══ EXTRACTED INFORMATION ══

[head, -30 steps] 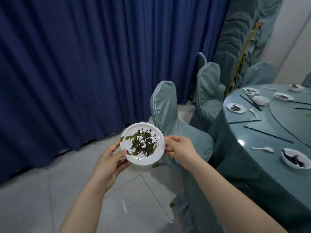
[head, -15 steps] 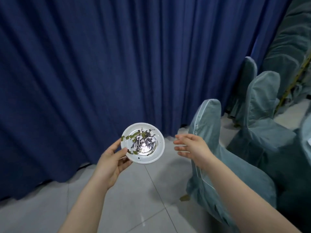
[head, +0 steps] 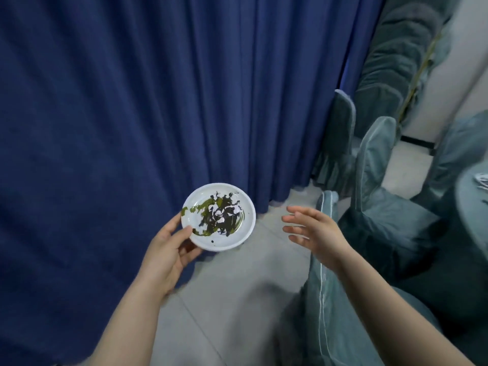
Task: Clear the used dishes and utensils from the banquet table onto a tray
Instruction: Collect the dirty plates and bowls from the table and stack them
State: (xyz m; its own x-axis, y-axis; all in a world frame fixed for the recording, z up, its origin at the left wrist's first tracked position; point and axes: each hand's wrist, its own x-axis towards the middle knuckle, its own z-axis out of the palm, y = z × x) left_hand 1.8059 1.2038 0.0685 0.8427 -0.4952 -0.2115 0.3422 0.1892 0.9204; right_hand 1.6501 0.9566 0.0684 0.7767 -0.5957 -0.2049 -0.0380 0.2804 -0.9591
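Note:
A small white plate (head: 232, 240) smeared with dark and green sauce is held up in front of the curtain. My left hand (head: 166, 253) grips its lower left rim, thumb on top and fingers under it. My right hand (head: 314, 232) hovers a short way to the right of the plate, fingers straight and spread, touching nothing. No tray is in view. Only a blurred sliver of the banquet table (head: 472, 207) shows at the right edge.
A dark blue curtain (head: 132, 114) fills the left and middle. Teal-covered chairs (head: 375, 165) stand along the right, the nearest chair back (head: 324, 299) just under my right forearm. Grey tiled floor (head: 237, 299) lies below the plate.
My right hand let go of the plate and moved off to the right. The view swung left, away from the table, then partly back. My left hand alone keeps the plate.

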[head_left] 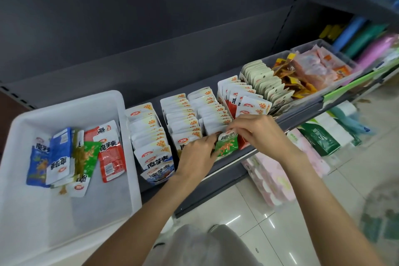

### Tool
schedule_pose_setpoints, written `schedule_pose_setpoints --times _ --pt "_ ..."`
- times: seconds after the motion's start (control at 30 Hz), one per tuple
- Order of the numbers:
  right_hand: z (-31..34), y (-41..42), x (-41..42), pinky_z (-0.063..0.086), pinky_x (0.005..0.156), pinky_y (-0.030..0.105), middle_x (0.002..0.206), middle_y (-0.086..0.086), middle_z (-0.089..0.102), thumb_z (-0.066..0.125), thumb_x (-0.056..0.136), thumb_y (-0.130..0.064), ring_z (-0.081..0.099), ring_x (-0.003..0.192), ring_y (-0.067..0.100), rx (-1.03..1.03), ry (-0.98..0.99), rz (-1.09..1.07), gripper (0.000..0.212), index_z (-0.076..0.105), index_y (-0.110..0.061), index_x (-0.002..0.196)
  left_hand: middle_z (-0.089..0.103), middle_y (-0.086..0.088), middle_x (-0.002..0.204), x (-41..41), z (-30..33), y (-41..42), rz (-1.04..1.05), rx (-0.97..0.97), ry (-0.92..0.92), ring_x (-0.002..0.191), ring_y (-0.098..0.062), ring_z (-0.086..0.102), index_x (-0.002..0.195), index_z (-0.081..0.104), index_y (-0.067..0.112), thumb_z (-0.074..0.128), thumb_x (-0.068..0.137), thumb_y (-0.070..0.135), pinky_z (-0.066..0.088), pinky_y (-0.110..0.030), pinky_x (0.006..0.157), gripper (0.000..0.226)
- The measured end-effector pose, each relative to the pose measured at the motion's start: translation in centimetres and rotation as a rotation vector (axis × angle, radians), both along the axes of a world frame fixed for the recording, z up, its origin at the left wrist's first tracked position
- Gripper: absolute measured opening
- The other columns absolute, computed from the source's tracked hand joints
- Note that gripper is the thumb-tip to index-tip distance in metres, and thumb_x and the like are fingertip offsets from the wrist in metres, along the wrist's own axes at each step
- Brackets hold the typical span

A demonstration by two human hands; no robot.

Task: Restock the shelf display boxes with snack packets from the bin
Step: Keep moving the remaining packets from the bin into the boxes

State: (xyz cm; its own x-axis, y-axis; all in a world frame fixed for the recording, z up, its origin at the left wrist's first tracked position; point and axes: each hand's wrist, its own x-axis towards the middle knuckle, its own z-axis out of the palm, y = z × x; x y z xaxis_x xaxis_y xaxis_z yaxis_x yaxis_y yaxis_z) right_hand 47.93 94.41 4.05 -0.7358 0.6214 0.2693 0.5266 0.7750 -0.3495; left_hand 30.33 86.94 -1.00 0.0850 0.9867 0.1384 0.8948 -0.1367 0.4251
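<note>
Head view: a green snack packet [226,144] is being worked into the front of a shelf display box [212,112], just right of frame centre. It is pinched by the left hand [197,151] along its left edge, at nine o'clock of the packet, and its top edge is pinched by the curled fingers of the right hand [257,129], at one o'clock. The packet is held upright with its printed face outward, apparently so that it can be slotted in line with the row standing behind it; the two-handed hold is judged to keep the soft packet from folding while the row is pushed back.

A white bin [64,179] is seen at nine o'clock on the same shelf [233,162]. Loose packets are left lying flat and overlapping in it: blue packets [58,153], a green one [88,155] and red packets [110,153], so restocking is judged unfinished.

Between the bin and the hands, a box of blue-faced packets [151,136] is filled with upright rows. At one o'clock of the hands a red box [239,97] is packed likewise, followed by a box of pale packets [265,82]. Farther toward two o'clock, a clear tray [319,67] is filled with loosely heaped orange and yellow packets.
</note>
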Motion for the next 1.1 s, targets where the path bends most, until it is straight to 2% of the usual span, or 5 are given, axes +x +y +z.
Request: schedule_pose_setpoints --times 0.23,0.43,0.7,0.87,1.1 --pt "-0.4 0.1 -0.9 0.051 0.081 0.024 0.101 -0.006 0.065 0.063 0.089 -0.007 0.06 0.094 0.006 -0.124 0.124 -0.007 0.015 0.067 -0.015 0.102 0.072 -0.002 0.089 -0.7 0.3 0.3 0.027 -0.033 -0.115 0.077 -0.018 0.068 0.104 0.063 0.013 0.059 0.09 0.023 0.055 -0.039 0.069 0.017" --pt "-5.2 -2.9 0.1 0.053 0.074 0.027 0.102 -0.005 0.063 0.072 0.081 -0.013 0.06 0.084 0.009 -0.264 0.265 -0.665 0.031 0.058 -0.013 0.109 0.071 -0.003 0.094 -0.6 0.7 0.2 0.032 -0.057 -0.03 0.082 -0.019 0.068 0.107 0.062 0.012 0.051 0.095 0.025 0.054 -0.037 0.077 0.021" --pt "-8.2 -2.4 -0.4 0.052 0.068 0.029 0.085 0.003 0.07 0.068 0.084 -0.008 0.065 0.078 0.019 -0.316 0.17 -0.545 0.005 0.065 -0.009 0.087 0.07 -0.005 0.1 -0.7 1.0 0.1 -0.007 -0.053 0.021 0.086 -0.022 0.067 0.118 0.057 0.012 0.048 0.096 0.026 0.054 -0.035 0.074 0.027" --pt "-8.6 -2.2 -0.2 0.04 0.061 0.012 0.084 0.002 0.068 0.067 0.085 -0.009 0.063 0.075 0.017 -0.3 0.177 -0.509 0.005 0.063 -0.011 0.084 0.069 -0.006 0.103 -0.6 1.2 0.0 -0.028 -0.055 0.052 0.088 -0.025 0.066 0.12 0.054 0.013 0.048 0.096 0.025 0.052 -0.038 0.074 0.027" --pt "-8.2 -2.4 0.2 0.056 0.073 0.031 0.092 0.001 0.069 0.066 0.087 -0.013 0.066 0.084 0.015 -0.497 0.242 -0.522 0.01 0.059 -0.02 0.084 0.068 -0.006 0.107 -0.7 1.5 -0.2 -0.016 -0.029 -0.048 0.089 -0.022 0.066 0.118 0.056 0.011 0.05 0.095 0.022 0.052 -0.034 0.074 0.026"
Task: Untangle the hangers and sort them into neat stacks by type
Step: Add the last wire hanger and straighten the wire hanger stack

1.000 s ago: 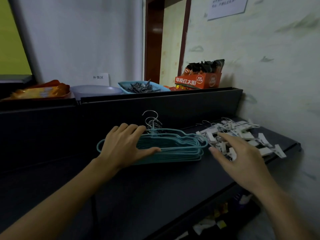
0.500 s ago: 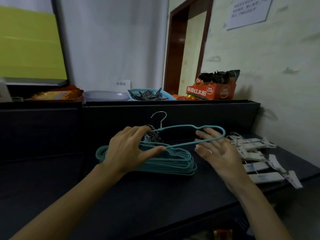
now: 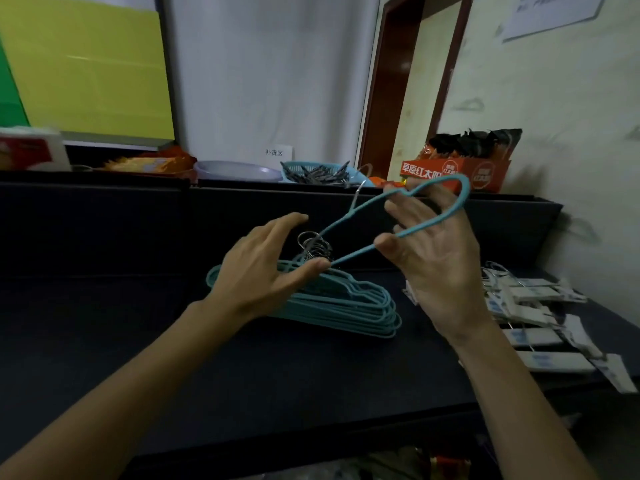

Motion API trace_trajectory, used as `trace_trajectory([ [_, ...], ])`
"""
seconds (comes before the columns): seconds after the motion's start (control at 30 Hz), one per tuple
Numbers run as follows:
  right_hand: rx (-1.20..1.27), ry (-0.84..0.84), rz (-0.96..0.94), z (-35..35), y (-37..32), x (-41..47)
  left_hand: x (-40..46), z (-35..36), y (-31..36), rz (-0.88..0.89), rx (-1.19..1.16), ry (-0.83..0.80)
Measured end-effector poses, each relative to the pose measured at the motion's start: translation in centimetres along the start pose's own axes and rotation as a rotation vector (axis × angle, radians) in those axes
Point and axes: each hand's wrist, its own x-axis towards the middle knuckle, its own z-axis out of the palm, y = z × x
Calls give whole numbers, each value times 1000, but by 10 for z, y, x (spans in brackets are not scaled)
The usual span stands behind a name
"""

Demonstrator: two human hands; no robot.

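Observation:
A stack of teal wire hangers (image 3: 349, 308) lies on the dark shelf (image 3: 242, 375), its metal hooks bunched at the back. My left hand (image 3: 266, 271) rests on the stack, thumb and fingers pinching near the hooks. My right hand (image 3: 436, 258) holds one teal hanger (image 3: 420, 225) lifted and tilted above the stack, its shoulder end up by my fingers and its lower end still down at the stack by my left thumb. A heap of white clip hangers (image 3: 540, 317) lies on the shelf to the right.
A raised black ledge (image 3: 311, 188) runs behind the shelf, carrying a pale bowl (image 3: 239, 169), a blue basket of dark clips (image 3: 318, 173), an orange snack box (image 3: 457, 173) and snack bags at left. The wall is close on the right. The shelf's front edge is near me.
My right hand left the white clip hangers, took one teal hanger from the stack and raised it up and to the right. My left hand stayed on the stack.

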Motion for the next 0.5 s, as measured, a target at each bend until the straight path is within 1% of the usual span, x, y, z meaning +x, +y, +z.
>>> trace_trajectory([
  [0.07,-176,-13,-128,10,-5,12,1,-6,-22,-39,67,-24],
  [0.17,-465,1,-310,30,-3,32,-4,-14,-66,-119,185,-109],
  [0.23,-647,-70,-394,48,9,44,-9,-19,-98,-161,243,-164],
  [0.27,-731,-143,-385,57,16,49,-12,-21,-113,-174,258,-185],
  [0.3,-809,-228,-325,67,25,53,-15,-24,-127,-184,270,-202],
  [0.4,-1029,-485,-33,96,55,59,-21,-32,-165,-186,292,-253],
  [0.5,-1183,-677,157,119,81,62,-23,-38,-192,-170,270,-284],
])
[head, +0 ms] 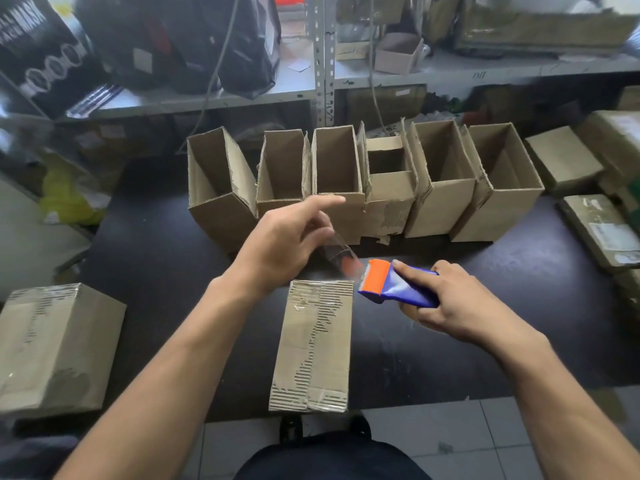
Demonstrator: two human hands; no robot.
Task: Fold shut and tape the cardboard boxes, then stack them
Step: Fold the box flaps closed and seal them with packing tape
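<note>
A closed, worn cardboard box (pixel 313 344) lies lengthwise on the dark table in front of me. Above its far end my left hand (pixel 287 240) pinches the free end of a clear tape strip (pixel 341 252), index finger stretched forward. The strip runs down to a blue and orange tape dispenser (pixel 394 284), which my right hand (pixel 450 306) grips just right of the box's far corner. Behind them, several open boxes (pixel 381 181) stand in a row with their flaps up.
A closed taped box (pixel 52 348) sits at the table's left edge. Flat parcels (pixel 599 230) and a closed box (pixel 562 161) lie at the right. A metal shelf (pixel 325 57) with bags and cartons runs behind the table. Tiled floor shows below the near edge.
</note>
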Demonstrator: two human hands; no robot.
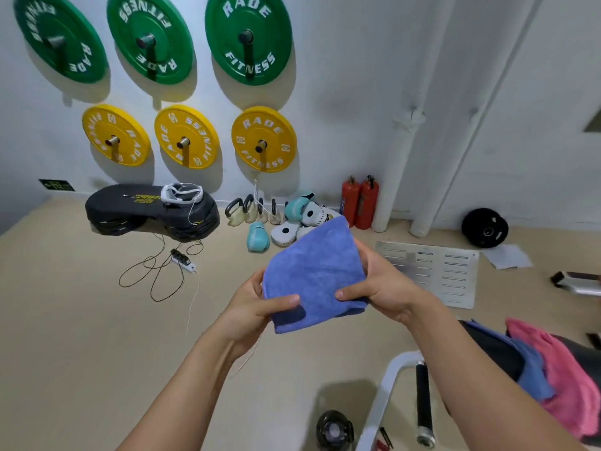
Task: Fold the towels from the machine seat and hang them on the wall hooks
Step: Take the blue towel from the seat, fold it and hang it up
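Against the wall, plates (248, 37) on pegs, off the floor; no towel hooks in view. Lower centre, left hand (252, 307) pinching the near left edge of the blue towel (313, 275), thumb on top, fingers beneath. Held in mid-air, folded to a small square, probably to keep the layers flat and aligned for hanging. Right hand (379, 288) gripping the right edge the same way, keeping the fold taut. Far right, pink towel (559, 369) and more blue cloth heaped on the seat (487, 346), seemingly waiting to be folded.
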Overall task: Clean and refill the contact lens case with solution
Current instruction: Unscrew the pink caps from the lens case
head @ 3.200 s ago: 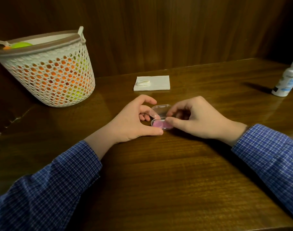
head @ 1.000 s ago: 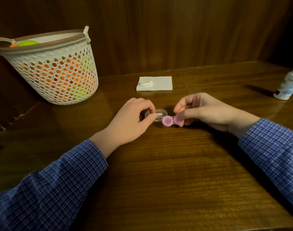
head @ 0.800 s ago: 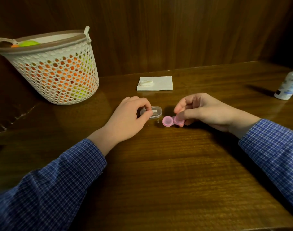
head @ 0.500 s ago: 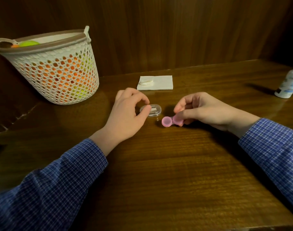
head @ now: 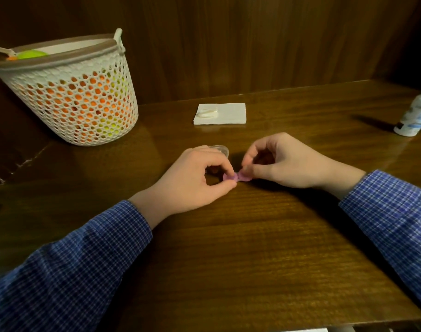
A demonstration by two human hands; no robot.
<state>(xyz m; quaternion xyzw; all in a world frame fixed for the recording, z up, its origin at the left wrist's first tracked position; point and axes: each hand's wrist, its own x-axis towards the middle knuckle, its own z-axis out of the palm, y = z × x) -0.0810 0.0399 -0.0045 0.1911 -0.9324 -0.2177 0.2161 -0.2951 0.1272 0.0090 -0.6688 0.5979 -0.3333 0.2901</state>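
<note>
1. Two forearms in blue checked sleeves [head: 89, 255] reach across a dark wooden table [head: 240, 259] toward its middle.
2. The left hand [head: 192, 180] and the right hand [head: 288, 161] meet over a small pink contact lens case [head: 238, 176], low at the tabletop; whether it rests on the wood cannot be told. The left thumb and forefinger pinch its left cup; the right thumb and fingers pinch the right cup.
3. Just behind the left hand, a clear plastic box [head: 220, 149] sits on the table, partly hidden by the knuckles.
4. Farther back lies a folded white tissue [head: 226, 115], a small white wad on its left part.
5. At the far right edge stands a white solution bottle [head: 415, 116], well apart from the hands.
6. At far left, a white mesh basket [head: 82, 101] holds orange and yellow-green items against the wood-panelled wall.
</note>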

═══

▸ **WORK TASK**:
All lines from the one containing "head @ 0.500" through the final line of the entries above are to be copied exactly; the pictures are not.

▸ **EXERCISE SOLUTION**:
head @ 0.500 s ago: 
head @ now: 
A demonstration by two human hands; no robot.
<state>(xyz m; quaternion xyzw; all in a world frame fixed for the recording, z up, its origin at the left wrist's first tracked position; point and axes: each hand's wrist, its own x-axis towards the middle knuckle, its own z-axis out of the palm, y = z × x) -0.0810 0.0399 -0.0045 0.1911 -0.9324 -0.2177 0.2161 -0.2951 0.1272 0.0090 -0.6688 0.5979 -0.3333 0.2901</state>
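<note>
1. Two forearms in blue checked sleeves [head: 89, 255] reach across a dark wooden table [head: 240, 259] toward its middle.
2. The left hand [head: 192, 180] and the right hand [head: 288, 161] meet over a small pink contact lens case [head: 238, 176], low at the tabletop; whether it rests on the wood cannot be told. The left thumb and forefinger pinch its left cup; the right thumb and fingers pinch the right cup.
3. Just behind the left hand, a clear plastic box [head: 220, 149] sits on the table, partly hidden by the knuckles.
4. Farther back lies a folded white tissue [head: 226, 115], a small white wad on its left part.
5. At the far right edge stands a white solution bottle [head: 415, 116], well apart from the hands.
6. At far left, a white mesh basket [head: 82, 101] holds orange and yellow-green items against the wood-panelled wall.
</note>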

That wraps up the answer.